# Bio-mechanics Help! (Centripetal and Tangential acceleration)

1. Oct 8, 2011

### wit13

this is the question:

Pick joint of the human body. With reference to this joint and the concepts of tangential and centripetal acceleration, provide an example and explain:

A. an activity in which tangential acceleration is zero, centripetal is non-zero

B. an activity in which centripetal acceleration is zero, tangential is non-zero.

Any assistance would be greatly appreciated.

2. Oct 9, 2011

### 256bits

You do know what tangential and centripital acceleration are, or is that where you are stumped.

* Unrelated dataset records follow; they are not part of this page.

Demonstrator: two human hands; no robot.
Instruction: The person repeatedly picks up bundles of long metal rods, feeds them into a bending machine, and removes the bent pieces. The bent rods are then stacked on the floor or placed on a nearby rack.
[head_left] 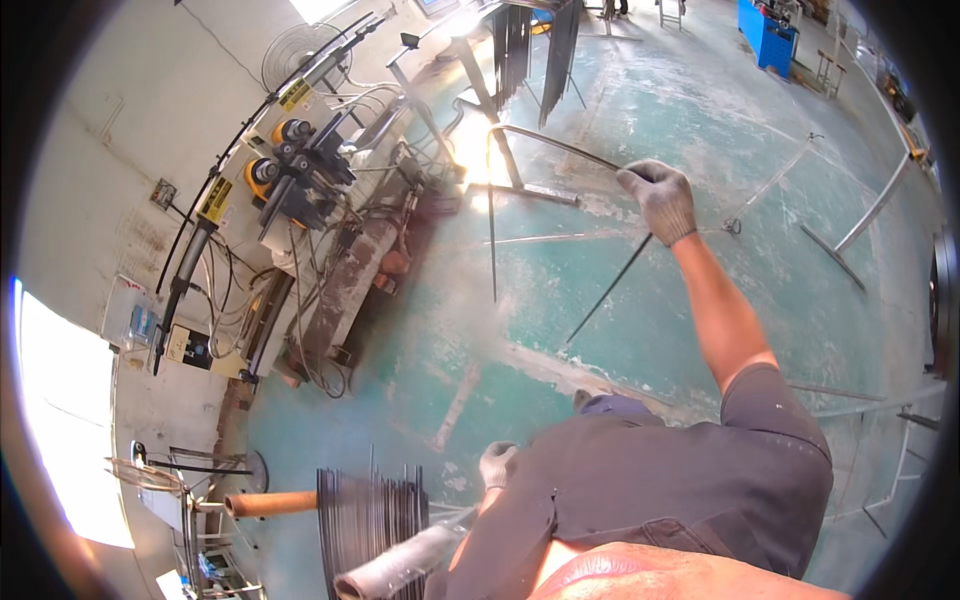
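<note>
My right hand [660, 200], in a grey knit glove, is raised with the arm stretched forward. Its fingers are closed around the top bar of a thin metal rod bent into a U shape [560, 146]. One leg of the rod hangs down on the left in front of a bright glare, and the other drops below my wrist. My left hand [497, 464], also gloved, is low beside my body, close to a bundle of straight dark rods [372, 530]. Its fingers cannot be made out. Nothing shows in it.
A machine with two dark heads [300, 170] and loose cables runs along the left wall. Bent rods [530, 60] hang from a metal stand ahead. The straight bundle lies around an orange-brown tube [270, 503]. Thin metal frames stand on the worn green floor [450, 350] at right.
</note>
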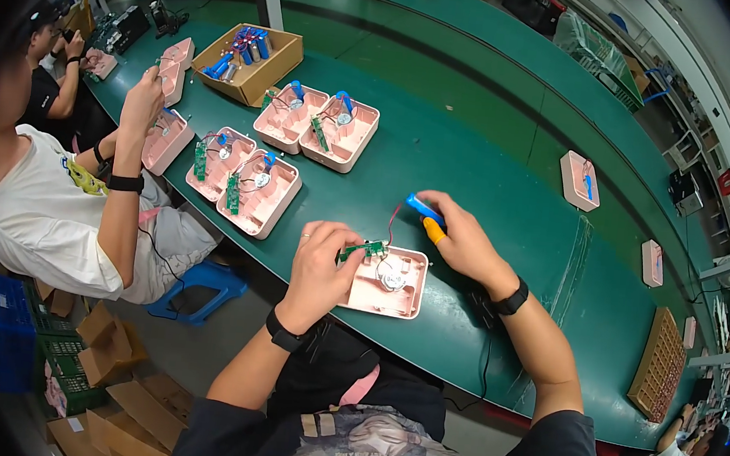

I would try to pick an activity or joint, and try to determine the forces their direction acting on that joint. Are the forces predominantly along the bones at the joint, or perpendicular to the joint causing a moment or twisting. There would have to b some movement of the joint. Just pushing on a wall may give a force on a joint but no acceleration.

Activities are:
running, jumping, weight lifting, horseback riding, throwing a ball, sitting, watching television, walking, picking a paperclip off the floor, playing on a swing, eating, race car driving, swimming, dancing, snapping your fingers, doing hula-hoop, typing on a keyboard, ...

joints: knuckles, wrists, elbow, shoulder( ball socket), neck, jaw, spine, hip, ....

Activity: running
Joint: knee, thigh, ankle
Acceleration at joint: centripital, tangential or both
Explain :

activity: weight lifting
Joint: shoulder, elbow
Accel : ??
Expalin:

Etc:

Last edited: Oct 9, 2011
3. Oct 9, 2011

### wit13

thanks for your help, I ended up digging up my physics book for a little refresher.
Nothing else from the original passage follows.